From the entries below, copy out every line with "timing" in it.

RECORD EXCERPTS –
*** Block opens ***
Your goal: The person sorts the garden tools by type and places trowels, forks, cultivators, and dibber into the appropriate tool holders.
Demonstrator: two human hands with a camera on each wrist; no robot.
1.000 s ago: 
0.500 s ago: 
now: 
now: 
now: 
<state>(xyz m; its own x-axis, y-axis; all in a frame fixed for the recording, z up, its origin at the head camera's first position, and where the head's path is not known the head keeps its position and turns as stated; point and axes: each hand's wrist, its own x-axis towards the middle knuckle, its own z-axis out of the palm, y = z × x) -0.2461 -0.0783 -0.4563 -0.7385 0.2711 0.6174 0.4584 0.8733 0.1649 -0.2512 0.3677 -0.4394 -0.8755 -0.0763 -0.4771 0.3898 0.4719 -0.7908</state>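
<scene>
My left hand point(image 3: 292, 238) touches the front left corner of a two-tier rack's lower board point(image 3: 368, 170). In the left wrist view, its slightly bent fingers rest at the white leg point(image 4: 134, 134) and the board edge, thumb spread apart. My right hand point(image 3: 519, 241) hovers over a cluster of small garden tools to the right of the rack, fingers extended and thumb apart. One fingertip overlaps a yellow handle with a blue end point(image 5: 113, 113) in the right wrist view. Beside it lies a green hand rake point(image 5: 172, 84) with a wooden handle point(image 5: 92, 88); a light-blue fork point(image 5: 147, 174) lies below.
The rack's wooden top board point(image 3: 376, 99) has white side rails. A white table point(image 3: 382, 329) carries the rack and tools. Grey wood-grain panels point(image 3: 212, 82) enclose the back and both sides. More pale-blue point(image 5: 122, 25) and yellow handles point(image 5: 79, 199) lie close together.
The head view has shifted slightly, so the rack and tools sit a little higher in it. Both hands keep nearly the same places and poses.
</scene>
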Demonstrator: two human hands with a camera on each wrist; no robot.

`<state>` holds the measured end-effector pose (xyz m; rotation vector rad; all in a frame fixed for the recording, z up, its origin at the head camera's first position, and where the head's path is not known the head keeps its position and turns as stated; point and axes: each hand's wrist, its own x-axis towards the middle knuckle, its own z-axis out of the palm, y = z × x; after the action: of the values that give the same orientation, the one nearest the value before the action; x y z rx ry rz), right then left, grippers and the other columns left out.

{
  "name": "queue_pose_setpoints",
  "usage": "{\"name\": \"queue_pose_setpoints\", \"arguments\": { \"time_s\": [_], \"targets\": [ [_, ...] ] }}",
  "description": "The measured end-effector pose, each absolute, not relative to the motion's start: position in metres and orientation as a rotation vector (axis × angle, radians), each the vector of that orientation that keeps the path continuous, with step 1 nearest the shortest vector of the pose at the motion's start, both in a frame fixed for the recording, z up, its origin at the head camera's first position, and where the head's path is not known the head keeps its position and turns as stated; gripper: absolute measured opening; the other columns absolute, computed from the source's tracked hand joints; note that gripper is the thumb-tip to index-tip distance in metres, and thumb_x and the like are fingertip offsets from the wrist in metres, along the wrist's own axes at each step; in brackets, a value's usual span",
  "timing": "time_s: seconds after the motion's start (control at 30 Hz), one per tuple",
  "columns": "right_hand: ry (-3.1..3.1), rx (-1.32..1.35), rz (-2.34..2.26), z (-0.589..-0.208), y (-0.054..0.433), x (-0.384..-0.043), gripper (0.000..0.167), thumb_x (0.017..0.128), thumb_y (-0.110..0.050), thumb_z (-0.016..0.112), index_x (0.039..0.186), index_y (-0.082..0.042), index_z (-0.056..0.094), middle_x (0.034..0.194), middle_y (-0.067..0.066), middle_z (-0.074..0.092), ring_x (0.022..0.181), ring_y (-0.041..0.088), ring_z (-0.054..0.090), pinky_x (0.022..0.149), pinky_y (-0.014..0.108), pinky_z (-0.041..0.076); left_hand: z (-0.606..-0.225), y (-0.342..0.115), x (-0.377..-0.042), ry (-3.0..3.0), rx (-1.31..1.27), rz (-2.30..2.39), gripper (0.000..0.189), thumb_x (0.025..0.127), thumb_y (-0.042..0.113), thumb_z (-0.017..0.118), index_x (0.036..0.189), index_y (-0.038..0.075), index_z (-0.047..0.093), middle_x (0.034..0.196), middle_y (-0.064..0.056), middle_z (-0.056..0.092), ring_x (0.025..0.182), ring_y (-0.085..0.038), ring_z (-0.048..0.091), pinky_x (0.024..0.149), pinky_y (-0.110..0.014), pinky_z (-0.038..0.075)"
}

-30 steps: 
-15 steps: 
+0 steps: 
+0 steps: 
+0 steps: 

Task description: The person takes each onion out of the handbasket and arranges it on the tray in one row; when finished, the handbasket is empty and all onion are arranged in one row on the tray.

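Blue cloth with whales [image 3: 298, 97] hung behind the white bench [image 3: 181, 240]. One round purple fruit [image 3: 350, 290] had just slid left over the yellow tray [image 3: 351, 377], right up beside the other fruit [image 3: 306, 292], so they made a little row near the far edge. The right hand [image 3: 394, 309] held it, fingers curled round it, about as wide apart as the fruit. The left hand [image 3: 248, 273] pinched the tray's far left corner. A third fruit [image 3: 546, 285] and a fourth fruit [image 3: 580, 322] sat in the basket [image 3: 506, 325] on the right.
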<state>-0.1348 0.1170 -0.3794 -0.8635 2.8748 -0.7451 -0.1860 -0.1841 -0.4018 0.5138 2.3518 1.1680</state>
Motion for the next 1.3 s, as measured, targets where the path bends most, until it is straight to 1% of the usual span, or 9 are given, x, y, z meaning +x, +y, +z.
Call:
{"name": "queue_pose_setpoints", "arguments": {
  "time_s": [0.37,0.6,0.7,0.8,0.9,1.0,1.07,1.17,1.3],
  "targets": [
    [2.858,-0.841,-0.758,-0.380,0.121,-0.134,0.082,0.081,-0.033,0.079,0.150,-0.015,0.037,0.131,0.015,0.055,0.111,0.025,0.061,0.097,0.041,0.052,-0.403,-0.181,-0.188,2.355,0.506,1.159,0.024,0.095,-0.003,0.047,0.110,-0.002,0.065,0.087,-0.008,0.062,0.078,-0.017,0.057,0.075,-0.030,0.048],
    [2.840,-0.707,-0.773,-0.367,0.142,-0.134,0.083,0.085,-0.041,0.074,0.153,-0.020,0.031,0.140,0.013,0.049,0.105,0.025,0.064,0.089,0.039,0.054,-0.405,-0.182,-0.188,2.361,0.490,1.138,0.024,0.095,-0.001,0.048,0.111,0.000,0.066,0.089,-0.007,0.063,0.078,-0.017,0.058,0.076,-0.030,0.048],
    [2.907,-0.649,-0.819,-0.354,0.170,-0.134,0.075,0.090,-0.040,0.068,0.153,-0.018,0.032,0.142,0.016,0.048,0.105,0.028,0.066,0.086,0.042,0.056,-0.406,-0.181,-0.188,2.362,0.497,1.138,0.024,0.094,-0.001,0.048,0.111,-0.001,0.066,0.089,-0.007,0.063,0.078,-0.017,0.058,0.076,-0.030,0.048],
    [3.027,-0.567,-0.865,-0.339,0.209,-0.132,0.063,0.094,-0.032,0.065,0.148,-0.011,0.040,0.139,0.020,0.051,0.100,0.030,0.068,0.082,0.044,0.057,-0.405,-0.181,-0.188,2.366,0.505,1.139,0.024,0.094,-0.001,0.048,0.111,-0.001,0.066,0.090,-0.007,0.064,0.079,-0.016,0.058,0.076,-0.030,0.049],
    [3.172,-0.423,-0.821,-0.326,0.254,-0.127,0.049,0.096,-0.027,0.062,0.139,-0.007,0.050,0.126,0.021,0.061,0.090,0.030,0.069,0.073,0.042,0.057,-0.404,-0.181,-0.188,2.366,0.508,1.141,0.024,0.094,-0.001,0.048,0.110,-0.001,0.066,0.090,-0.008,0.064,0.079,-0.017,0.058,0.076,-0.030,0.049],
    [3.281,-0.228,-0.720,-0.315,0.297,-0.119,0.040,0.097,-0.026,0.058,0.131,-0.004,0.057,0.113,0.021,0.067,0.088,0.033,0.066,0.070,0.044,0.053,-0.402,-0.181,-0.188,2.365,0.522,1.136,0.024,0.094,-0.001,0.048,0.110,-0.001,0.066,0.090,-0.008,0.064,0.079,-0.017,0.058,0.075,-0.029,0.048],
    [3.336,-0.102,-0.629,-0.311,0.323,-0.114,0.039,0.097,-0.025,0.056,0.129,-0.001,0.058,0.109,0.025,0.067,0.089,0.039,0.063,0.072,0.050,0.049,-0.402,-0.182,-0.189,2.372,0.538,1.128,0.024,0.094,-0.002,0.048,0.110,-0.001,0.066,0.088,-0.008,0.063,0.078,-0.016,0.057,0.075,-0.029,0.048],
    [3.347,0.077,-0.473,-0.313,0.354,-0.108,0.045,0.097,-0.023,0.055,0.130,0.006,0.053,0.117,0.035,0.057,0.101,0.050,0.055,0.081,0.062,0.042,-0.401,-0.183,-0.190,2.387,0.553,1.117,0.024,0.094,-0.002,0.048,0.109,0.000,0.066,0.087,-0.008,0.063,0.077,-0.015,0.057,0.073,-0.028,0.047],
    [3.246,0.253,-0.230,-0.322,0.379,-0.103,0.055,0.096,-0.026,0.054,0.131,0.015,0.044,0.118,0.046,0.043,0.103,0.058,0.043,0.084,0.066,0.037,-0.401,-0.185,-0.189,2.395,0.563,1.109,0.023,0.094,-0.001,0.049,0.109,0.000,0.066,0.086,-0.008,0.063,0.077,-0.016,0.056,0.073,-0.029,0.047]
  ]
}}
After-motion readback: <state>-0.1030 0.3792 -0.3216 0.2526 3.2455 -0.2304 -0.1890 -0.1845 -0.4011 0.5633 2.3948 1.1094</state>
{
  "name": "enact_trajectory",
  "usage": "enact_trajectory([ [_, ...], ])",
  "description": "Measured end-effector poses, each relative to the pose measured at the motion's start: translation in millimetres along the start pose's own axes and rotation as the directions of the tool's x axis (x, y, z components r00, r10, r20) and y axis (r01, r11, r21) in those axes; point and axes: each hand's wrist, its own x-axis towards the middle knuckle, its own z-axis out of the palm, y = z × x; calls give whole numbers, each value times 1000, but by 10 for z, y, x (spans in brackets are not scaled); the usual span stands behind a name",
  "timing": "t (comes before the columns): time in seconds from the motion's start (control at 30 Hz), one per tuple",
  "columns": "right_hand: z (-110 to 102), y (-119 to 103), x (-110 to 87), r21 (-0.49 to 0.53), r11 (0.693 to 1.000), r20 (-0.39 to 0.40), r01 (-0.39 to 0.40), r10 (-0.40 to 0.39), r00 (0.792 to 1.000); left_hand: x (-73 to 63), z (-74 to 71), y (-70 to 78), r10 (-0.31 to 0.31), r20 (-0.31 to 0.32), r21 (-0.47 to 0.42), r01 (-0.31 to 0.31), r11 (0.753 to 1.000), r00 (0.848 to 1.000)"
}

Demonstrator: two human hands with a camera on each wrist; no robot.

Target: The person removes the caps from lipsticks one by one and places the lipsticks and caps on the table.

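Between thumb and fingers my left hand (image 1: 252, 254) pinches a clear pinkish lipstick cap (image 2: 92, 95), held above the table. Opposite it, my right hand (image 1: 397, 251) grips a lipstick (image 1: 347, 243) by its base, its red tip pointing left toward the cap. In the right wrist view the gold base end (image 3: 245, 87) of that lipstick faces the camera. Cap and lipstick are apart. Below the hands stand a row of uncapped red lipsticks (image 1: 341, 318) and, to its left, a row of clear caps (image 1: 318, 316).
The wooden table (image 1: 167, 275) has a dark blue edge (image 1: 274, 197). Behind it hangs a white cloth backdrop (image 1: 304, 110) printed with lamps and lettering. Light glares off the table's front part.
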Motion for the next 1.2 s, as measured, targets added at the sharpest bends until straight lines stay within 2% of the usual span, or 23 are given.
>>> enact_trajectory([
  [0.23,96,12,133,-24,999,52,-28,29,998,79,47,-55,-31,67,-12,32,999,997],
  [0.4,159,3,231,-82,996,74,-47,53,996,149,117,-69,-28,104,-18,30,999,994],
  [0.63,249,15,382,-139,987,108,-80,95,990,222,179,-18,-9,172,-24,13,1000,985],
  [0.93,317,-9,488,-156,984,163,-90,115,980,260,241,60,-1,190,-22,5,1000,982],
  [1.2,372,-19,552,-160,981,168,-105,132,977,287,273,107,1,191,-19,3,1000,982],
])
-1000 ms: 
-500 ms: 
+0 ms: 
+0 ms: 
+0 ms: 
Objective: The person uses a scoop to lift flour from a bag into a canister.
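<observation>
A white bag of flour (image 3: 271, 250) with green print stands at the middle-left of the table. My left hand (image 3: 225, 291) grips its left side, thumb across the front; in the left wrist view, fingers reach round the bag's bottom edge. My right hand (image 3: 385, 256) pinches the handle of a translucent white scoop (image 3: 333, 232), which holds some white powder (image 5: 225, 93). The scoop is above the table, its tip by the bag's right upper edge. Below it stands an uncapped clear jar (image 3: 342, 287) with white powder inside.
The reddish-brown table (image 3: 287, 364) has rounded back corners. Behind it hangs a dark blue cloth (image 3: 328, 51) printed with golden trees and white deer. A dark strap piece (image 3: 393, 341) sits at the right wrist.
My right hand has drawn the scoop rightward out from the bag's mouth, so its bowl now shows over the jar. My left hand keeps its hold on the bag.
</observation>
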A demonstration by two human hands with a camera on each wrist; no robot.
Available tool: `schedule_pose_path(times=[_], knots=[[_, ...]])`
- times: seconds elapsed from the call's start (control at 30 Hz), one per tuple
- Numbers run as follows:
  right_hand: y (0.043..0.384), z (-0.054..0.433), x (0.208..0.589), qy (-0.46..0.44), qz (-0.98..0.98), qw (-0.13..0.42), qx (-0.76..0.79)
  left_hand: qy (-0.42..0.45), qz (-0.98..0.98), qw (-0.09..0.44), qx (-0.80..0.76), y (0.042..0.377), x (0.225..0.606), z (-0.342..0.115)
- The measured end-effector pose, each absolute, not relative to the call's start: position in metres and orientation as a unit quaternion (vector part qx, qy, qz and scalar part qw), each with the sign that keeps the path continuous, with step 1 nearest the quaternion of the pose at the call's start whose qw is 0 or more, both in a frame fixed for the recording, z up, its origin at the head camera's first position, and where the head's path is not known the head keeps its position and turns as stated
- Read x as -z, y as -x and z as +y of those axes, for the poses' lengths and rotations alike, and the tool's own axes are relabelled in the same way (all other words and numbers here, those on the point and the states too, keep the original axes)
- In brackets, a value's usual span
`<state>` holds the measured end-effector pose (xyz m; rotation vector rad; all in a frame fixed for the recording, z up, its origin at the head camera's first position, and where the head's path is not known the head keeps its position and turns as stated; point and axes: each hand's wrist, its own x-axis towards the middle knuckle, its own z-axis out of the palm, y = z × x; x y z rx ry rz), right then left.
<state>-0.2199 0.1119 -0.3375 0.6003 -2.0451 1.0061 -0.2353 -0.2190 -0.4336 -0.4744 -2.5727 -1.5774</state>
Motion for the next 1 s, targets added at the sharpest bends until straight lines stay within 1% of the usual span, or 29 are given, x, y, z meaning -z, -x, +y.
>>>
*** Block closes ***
WRITTEN RESPONSE –
  "timing": "time_s: seconds after the motion's start (control at 30 Hz), one per tuple",
  "timing": "t (comes before the columns): time in seconds from the motion's start (control at 30 Hz), one per tuple",

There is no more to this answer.